La course a basculé dès le virage numéro 3. Sorti trop large sur une piste rendue glissante par une averse soudaine, Hamilton a perdu l’adhérence sur la peinture et a percuté le mur, mettant fin prématurément à toutes ses chances. « J’ai perdu l’arrière, et je n’ai pas pu corriger », a-t-il déclaré à Canal +, visiblement dépité. Il s’agissait de son premier abandon avec Ferrari, mais pas de sa première erreur : avant la pause estivale, il avait déjà accumulé de petites fautes en qualifications, allant jusqu’à se juger « inutile » pour l’écurie au cheval cabré.
Cette sortie de piste est d’autant plus symbolique que la pluie aurait pu lui offrir une occasion de se distinguer. À ce moment de la course, Hamilton était 7e et seul à oser sortir sous l’averse, sans doute poussé par l’envie de créer l’exploit.
Ferrari, elle, subit les conséquences. Hamilton s’était pourtant qualifié à une encourageante 7e place, juste derrière Charles Leclerc. « J’avais du rythme, c’est vraiment dommage », a-t-il regretté. « J’ai hâte de rentrer à la maison », a-t-il ajouté, laissant transparaître son découragement.

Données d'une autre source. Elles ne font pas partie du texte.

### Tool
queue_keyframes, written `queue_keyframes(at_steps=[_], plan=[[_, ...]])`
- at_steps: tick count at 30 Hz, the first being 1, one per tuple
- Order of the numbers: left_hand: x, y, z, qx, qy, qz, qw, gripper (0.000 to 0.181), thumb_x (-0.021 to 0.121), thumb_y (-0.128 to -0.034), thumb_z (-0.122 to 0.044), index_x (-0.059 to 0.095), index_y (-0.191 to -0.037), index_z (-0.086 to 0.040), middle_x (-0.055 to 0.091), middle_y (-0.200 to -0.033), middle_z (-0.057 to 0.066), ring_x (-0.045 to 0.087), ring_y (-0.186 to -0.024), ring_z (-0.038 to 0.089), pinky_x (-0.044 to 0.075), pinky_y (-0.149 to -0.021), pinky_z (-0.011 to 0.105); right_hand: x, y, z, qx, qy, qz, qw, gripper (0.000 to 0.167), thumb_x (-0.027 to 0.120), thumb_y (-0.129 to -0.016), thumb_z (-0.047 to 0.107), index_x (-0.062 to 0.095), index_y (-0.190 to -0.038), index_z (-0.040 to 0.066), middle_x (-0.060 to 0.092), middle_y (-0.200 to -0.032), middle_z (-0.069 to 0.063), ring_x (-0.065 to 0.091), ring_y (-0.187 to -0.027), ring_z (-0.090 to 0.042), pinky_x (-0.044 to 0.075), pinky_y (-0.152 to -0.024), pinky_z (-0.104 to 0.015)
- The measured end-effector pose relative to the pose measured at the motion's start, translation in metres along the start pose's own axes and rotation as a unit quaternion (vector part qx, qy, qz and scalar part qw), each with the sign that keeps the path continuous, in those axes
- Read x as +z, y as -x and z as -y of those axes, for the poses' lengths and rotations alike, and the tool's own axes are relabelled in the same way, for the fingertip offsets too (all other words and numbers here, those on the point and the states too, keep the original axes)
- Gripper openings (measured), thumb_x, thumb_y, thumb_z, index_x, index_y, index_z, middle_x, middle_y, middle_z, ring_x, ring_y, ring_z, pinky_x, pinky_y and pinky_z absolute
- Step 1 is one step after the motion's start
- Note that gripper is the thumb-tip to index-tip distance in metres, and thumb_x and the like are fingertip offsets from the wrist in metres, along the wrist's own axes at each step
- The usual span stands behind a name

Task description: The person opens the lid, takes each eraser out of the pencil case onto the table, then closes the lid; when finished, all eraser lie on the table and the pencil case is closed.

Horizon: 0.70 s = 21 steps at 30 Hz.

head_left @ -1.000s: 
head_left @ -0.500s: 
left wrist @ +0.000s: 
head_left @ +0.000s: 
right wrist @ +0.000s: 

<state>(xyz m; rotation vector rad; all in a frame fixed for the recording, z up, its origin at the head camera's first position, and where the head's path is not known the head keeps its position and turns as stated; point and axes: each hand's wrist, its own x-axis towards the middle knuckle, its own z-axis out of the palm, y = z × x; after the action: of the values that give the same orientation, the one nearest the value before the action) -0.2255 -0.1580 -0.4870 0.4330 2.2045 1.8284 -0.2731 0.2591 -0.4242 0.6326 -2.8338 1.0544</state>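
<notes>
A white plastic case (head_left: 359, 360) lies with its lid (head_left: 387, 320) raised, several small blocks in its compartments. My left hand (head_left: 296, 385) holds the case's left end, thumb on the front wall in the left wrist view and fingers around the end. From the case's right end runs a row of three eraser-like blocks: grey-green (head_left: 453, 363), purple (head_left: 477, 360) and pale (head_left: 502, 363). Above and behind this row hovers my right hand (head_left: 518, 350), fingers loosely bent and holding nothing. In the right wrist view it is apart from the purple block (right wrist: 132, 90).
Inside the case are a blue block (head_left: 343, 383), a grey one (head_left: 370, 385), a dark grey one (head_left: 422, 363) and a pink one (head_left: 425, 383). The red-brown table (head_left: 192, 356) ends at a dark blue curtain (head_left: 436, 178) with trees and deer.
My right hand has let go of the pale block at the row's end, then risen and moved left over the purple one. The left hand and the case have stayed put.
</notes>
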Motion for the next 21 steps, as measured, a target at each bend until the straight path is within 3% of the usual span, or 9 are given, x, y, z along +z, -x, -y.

La mésaventure du Britannique a également nui à son coéquipier Leclerc, dont la tentative d’undercut a été gâchée par la voiture de sécurité déclenchée par Hamilton, avant qu’il ne soit percuté à son tour par Kimi Antonelli. Entre Hamilton abattu, Leclerc parlant d’un « enfer » et Frédéric Vasseur reconnaissant un « week-end très compliqué », la seconde partie de saison s’annonce délicate pour Maranello.